:: YOUR INSTRUCTIONS ::
Pictures aside, the data must be reproduced exactly.

--------------------

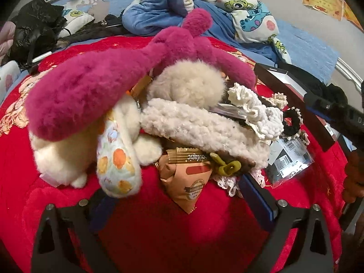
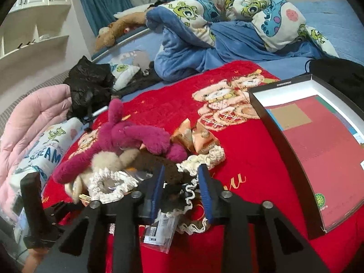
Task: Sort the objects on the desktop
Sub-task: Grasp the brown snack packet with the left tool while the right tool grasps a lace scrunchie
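Left wrist view: left claw (image 1: 179,195) gapes empty before the heap, snack packet (image 1: 188,182) directly ahead; right wrist view: right claw (image 2: 182,177), half open, straddles the black lace-edged scrunchie (image 2: 175,191); box (image 2: 295,147) rightward.

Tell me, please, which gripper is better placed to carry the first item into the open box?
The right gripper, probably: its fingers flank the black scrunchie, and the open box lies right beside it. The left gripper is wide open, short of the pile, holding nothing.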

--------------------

:: ANSWER FOR THIS EXERCISE ::
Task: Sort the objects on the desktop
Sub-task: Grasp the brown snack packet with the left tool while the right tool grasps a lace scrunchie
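Left wrist view: left claw (image 1: 179,195) gapes empty before the heap, snack packet (image 1: 188,182) directly ahead; right wrist view: right claw (image 2: 182,177), half open, straddles the black lace-edged scrunchie (image 2: 175,191); box (image 2: 295,147) rightward.

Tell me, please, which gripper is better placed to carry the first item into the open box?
The right gripper, probably: its fingers flank the black scrunchie, and the open box lies right beside it. The left gripper is wide open, short of the pile, holding nothing.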

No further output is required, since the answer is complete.